Questions regarding U.S. federal courts’ maritime jurisdiction and the sources of maritime law have bedeviled practitioners since the Founding of the Republic. While such questions are often handled routinely, in some cases interesting (meaning, unwanted) disputes arise regarding the choice of law and/or the choice of forum. These disputes arise due to a shifting kaleidoscope of factors: the uncertain boundaries of maritime law, the multiple sources of law (the U.S. Constitution, federal statutes, common law, state law, treaties, other international sources, and even commercial practice), the multiple venues in which maritime disputes may be heard, and the American federal structure with dual sources of sovereignty (federal and state).


The practical effect of the kaleidoscope of jurisdictional factors can be seen in two recent federal court decisions. Both cases concerned the definition of the relevant claims for the purpose of determining federal admiralty jurisdiction. The first case raised the question whether and in what forum the United States itself may be sued, and the second raised the question whether an in personam lawsuit commenced in state court may be removed to federal court along with an in rem claim that was later dismissed.


The first case, Nederland Shipping Corp. v. United States, 2021 U.S. App. LEXIS 33920 (3d Cir.

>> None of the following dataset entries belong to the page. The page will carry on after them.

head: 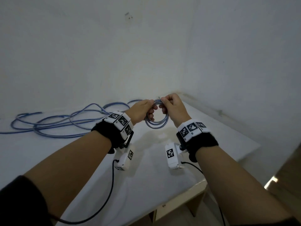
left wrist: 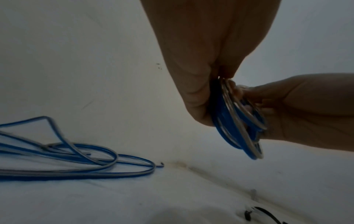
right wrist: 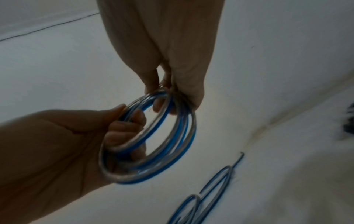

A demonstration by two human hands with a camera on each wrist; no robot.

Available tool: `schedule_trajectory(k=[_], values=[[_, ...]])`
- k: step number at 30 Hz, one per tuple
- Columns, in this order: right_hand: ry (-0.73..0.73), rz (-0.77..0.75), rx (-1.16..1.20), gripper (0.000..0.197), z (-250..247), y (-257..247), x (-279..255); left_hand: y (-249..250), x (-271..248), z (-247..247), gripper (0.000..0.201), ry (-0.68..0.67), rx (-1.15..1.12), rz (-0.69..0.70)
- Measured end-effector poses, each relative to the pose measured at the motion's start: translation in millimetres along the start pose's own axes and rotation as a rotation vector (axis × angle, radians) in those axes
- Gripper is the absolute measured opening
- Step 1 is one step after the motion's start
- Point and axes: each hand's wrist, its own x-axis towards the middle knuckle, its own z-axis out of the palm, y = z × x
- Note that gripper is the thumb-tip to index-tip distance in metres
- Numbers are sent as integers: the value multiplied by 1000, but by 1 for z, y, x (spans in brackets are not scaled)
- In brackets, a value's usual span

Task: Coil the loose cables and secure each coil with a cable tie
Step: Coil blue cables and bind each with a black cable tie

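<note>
Holding one finished coil (head: 156, 119) above the bench (head: 219, 128).
Left hand (head: 141, 110) and right hand (head: 173, 106) both grip it; no tie visible, loose cables (head: 65, 123) remain.

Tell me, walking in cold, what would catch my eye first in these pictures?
First, the small blue-and-silver coil, held up above the white table between the left hand and the right hand, both gripping its top. Next, the loose cable of the same colours, sprawled in loops on the table to the left, near the wall. Then the wristbands with black-and-white square markers on both wrists.
</note>
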Motion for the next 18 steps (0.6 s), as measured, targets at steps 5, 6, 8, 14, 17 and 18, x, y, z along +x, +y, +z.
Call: schedule_trajectory(k=[5, 6, 8, 14, 17, 18], values=[[-76, 243, -276, 23, -65, 13, 1, -4, 15, 35, 37, -9, 58, 8], [-116, 270, -481, 20, -81, 16, 1, -6, 18, 41, 37, -14, 66, -1], [-261, 324, -905, 17, -109, 22, 1, -11, 23, 50, 37, -18, 85, -19], [-567, 442, -1349, 28, -138, 49, -6, -20, 33, 63, 37, -25, 115, -57], [-573, 427, -1363, 26, -138, 57, -13, -19, 33, 67, 36, -27, 106, -74], [-579, 427, -1364, 24, -136, 57, -13, -19, 32, 67, 36, -27, 109, -73]])
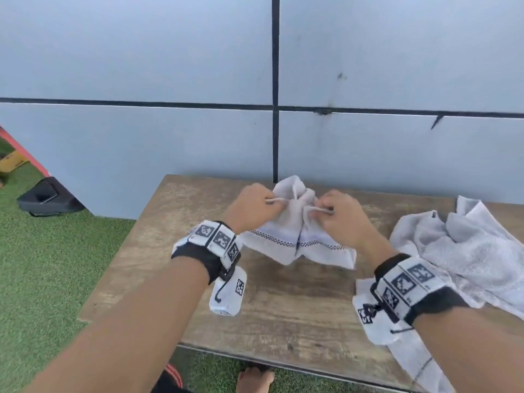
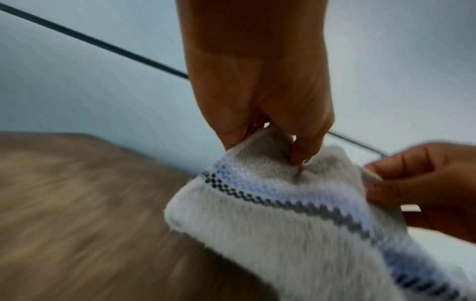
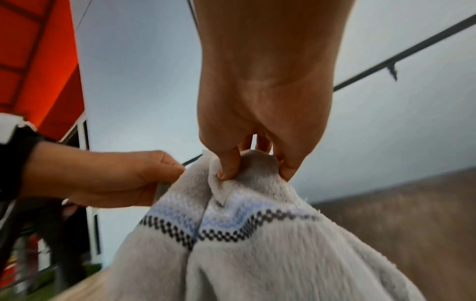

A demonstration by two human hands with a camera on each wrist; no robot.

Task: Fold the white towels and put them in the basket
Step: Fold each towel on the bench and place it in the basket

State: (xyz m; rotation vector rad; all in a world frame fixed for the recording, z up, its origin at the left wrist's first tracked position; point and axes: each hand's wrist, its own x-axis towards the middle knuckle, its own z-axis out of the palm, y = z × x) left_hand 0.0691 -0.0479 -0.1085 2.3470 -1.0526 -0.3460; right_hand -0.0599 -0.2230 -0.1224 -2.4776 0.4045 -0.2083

Nov. 16, 2021), concerned a refusal by US. Customs and Border Protection to clear a vessel for departure at the port of Wilmington, Delaware, because of suspected illegal discharge of “bilge” into the port waters. In order to permit departure, the vessel owner entered into a surety contract with the U.S. Government and posted a bond to cover its potential liability, but the vessel remained unreleased for several weeks. The vessel owner sued the U.S. Government in the U.S. District Court for the District of Delaware for losses caused by the delayed release of the vessel.


This dispute raised two questions: (i) whether the United States waived its sovereign immunity to be sued on the contract, and, if yes, then (ii) whether the federal district court was the appropriate forum to resolve the dispute, rather than the U.S. Court of Federal Claims (which is the default forum for non-tort monetary damage actions against the United States).[1] The trial court dismissed the case on the ground that the U.S. Government may be sued for money damages only in the Court of Federal Claims in the absence of an independent source of jurisdiction. The Court of Appeals, finding that there was such an independent source of jurisdiction, reversed.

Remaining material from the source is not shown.